### Problem requirements
Output the whole listing with nothing altered.

### Data shown

******************************

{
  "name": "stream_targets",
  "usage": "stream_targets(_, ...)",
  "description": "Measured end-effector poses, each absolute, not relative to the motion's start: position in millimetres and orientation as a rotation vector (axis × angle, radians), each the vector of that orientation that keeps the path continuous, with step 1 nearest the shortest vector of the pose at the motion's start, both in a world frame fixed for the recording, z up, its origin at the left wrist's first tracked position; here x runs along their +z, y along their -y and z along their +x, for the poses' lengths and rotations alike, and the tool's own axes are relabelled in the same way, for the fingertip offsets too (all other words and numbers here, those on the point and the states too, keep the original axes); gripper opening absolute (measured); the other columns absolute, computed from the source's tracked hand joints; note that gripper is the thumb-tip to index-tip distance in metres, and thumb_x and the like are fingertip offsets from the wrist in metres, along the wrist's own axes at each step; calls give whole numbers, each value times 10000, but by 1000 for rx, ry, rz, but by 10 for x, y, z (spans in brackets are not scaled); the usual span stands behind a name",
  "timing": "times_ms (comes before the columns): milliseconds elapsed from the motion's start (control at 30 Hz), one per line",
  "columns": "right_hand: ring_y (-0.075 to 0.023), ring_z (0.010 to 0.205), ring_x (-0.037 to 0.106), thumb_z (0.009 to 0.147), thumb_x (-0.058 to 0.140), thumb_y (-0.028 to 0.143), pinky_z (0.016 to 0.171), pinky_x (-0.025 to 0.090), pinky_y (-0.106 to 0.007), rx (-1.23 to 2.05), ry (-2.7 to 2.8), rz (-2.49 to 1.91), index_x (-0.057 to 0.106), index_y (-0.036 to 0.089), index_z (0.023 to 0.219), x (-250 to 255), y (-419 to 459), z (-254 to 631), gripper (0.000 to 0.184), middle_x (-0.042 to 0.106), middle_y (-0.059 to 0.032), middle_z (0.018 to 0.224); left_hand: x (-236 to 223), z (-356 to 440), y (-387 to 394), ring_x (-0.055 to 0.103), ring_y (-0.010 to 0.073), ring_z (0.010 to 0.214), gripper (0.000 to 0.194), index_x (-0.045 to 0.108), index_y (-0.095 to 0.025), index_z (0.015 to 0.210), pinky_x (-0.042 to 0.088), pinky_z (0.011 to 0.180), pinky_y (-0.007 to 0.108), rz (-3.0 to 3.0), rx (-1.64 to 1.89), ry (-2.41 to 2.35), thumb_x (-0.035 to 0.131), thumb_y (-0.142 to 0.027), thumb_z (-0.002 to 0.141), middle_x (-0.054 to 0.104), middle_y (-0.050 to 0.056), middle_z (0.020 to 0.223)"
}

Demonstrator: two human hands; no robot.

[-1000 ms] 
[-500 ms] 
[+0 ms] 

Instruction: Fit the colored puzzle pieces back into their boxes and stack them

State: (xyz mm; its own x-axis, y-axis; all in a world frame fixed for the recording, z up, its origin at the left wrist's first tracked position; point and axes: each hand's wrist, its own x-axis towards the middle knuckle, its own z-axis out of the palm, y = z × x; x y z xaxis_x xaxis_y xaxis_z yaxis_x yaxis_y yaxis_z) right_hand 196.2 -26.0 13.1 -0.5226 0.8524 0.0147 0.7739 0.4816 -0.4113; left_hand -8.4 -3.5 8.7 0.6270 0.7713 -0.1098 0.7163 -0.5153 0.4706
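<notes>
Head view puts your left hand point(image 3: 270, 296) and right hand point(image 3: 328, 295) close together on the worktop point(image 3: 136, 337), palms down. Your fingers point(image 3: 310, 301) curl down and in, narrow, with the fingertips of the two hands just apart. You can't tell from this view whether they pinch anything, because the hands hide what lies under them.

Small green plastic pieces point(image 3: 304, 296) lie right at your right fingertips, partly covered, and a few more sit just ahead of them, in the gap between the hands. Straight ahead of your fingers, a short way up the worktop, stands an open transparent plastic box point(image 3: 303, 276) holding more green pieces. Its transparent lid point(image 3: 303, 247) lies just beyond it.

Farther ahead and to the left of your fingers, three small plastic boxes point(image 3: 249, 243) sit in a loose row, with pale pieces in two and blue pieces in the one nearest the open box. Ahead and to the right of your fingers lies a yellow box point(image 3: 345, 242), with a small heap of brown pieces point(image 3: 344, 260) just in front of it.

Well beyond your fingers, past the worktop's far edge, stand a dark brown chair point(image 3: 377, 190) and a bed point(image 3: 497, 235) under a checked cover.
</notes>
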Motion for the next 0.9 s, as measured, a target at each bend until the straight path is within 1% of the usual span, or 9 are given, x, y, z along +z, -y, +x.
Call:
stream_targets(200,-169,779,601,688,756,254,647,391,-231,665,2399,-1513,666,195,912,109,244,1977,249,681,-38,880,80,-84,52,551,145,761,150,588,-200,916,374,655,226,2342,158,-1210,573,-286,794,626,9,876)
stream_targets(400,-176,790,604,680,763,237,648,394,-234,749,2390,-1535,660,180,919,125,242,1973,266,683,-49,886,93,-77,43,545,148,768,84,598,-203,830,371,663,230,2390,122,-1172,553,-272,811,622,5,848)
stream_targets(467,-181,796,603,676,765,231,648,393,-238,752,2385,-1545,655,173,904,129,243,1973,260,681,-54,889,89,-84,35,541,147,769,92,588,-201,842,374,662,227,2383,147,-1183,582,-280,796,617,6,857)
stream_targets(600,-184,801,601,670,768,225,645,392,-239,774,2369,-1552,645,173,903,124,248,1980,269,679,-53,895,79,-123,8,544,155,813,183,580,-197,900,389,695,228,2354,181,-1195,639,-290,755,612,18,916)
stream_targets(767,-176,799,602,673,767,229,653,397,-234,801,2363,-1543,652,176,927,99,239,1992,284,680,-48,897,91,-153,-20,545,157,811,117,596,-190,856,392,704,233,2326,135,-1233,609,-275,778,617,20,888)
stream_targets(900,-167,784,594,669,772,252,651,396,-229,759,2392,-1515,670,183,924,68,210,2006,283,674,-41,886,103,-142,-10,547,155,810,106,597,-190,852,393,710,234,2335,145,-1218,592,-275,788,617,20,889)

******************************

### Exercise output
{
  "name": "stream_targets",
  "usage": "stream_targets(_, ...)",
  "description": "Measured end-effector poses, each absolute, not relative to the motion's start: position in millimetres and orientation as a rotation vector (axis × angle, radians), each the vector of that orientation that keeps the path continuous, with step 1 nearest the shortest vector of the pose at the motion's start, both in a world frame fixed for the recording, z up, its origin at the left wrist's first tracked position; here x runs along their +z, y along their -y and z along their +x, for the poses' lengths and rotations alike, and the tool's own axes are relabelled in the same way, for the fingertip offsets too (all other words and numbers here, those on the point and the states too, keep the original axes); gripper opening absolute (measured); the other columns absolute, computed from the source's tracked hand joints; note that gripper is the thumb-tip to index-tip distance in metres, and thumb_x and the like are fingertip offsets from the wrist in metres, along the wrist's own axes at each step; calls give whole numbers, each value times 10000, but by 1000 for rx, ry, rz, but by 10 for x, y, z (spans in brackets are not scaled); the usual span stands behind a name",
  "timing": "times_ms (comes before the columns): milliseconds elapsed from the motion's start (control at 30 Hz), one per line",
  "columns": "right_hand: ring_y (-0.075 to 0.023), ring_z (0.010 to 0.205), ring_x (-0.037 to 0.106), thumb_z (0.009 to 0.147), thumb_x (-0.058 to 0.140), thumb_y (-0.028 to 0.143), pinky_z (0.016 to 0.171), pinky_x (-0.025 to 0.090), pinky_y (-0.106 to 0.007), rx (-1.23 to 2.05), ry (-2.7 to 2.8), rz (-2.49 to 1.91), index_x (-0.057 to 0.106), index_y (-0.036 to 0.089), index_z (0.023 to 0.219), x (-250 to 255), y (-419 to 459), z (-254 to 631), gripper (0.000 to 0.184), middle_x (-0.042 to 0.106), middle_y (-0.059 to 0.032), middle_z (0.018 to 0.224); left_hand: x (-236 to 223), z (-356 to 440), y (-387 to 394), ring_x (-0.055 to 0.103), ring_y (-0.010 to 0.073), ring_z (0.010 to 0.214), gripper (0.000 to 0.194), index_x (-0.045 to 0.108), index_y (-0.095 to 0.025), index_z (0.015 to 0.210), pinky_x (-0.042 to 0.088), pinky_z (0.011 to 0.180), pinky_y (-0.007 to 0.108), rz (-3.0 to 3.0), rx (-1.64 to 1.89), ry (-2.41 to 2.35), thumb_x (-0.035 to 0.131), thumb_y (-0.142 to 0.027), thumb_z (-0.002 to 0.141), middle_x (-0.054 to 0.104), middle_y (-0.050 to 0.056), middle_z (0.020 to 0.223)"
}

Demonstrator: two human hands; no robot.

[-1000 ms] 
[-500 ms] 
[+0 ms] 

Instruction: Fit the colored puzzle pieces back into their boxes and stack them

State: (xyz mm; its own x-axis, y-axis; all in a world frame fixed for the recording, z up, its origin at the left wrist's first tracked position; point and axes: each hand's wrist, its own x-axis towards the middle knuckle, its own z-axis out of the palm, y = z × x; x y z xaxis_x xaxis_y xaxis_z yaxis_x yaxis_y yaxis_z) right_hand 196.2 -26.0 13.1 -0.5226 0.8524 0.0147 0.7739 0.4816 -0.4113; left_hand -8.4 -3.5 8.7 0.6270 0.7713 -0.1098 0.7163 -0.5153 0.4706
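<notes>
Head view puts your left hand point(image 3: 270, 296) and right hand point(image 3: 328, 295) close together on the worktop point(image 3: 136, 337), palms down. Your fingers point(image 3: 310, 301) curl down and in, narrow, with the fingertips of the two hands just apart. You can't tell from this view whether they pinch anything, because the hands hide what lies under them.

Small green plastic pieces point(image 3: 304, 296) lie right at your right fingertips, partly covered, and a few more sit just ahead of them, in the gap between the hands. Straight ahead of your fingers, a short way up the worktop, stands an open transparent plastic box point(image 3: 303, 276) holding more green pieces. Its transparent lid point(image 3: 303, 247) lies just beyond it.

Farther ahead and to the left of your fingers, three small plastic boxes point(image 3: 249, 243) sit in a loose row, with pale pieces in two and blue pieces in the one nearest the open box. Ahead and to the right of your fingers lies a yellow box point(image 3: 345, 242), with a small heap of brown pieces point(image 3: 344, 260) just in front of it.

Well beyond your fingers, past the worktop's far edge, stand a dark brown chair point(image 3: 377, 190) and a bed point(image 3: 497, 235) under a checked cover.
</notes>
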Motion for the next 0.9 s, as measured, a target at each bend until the straight path is within 1% of the usual span, or 9 are given, x, y, z along +z, -y, +x.
Call:
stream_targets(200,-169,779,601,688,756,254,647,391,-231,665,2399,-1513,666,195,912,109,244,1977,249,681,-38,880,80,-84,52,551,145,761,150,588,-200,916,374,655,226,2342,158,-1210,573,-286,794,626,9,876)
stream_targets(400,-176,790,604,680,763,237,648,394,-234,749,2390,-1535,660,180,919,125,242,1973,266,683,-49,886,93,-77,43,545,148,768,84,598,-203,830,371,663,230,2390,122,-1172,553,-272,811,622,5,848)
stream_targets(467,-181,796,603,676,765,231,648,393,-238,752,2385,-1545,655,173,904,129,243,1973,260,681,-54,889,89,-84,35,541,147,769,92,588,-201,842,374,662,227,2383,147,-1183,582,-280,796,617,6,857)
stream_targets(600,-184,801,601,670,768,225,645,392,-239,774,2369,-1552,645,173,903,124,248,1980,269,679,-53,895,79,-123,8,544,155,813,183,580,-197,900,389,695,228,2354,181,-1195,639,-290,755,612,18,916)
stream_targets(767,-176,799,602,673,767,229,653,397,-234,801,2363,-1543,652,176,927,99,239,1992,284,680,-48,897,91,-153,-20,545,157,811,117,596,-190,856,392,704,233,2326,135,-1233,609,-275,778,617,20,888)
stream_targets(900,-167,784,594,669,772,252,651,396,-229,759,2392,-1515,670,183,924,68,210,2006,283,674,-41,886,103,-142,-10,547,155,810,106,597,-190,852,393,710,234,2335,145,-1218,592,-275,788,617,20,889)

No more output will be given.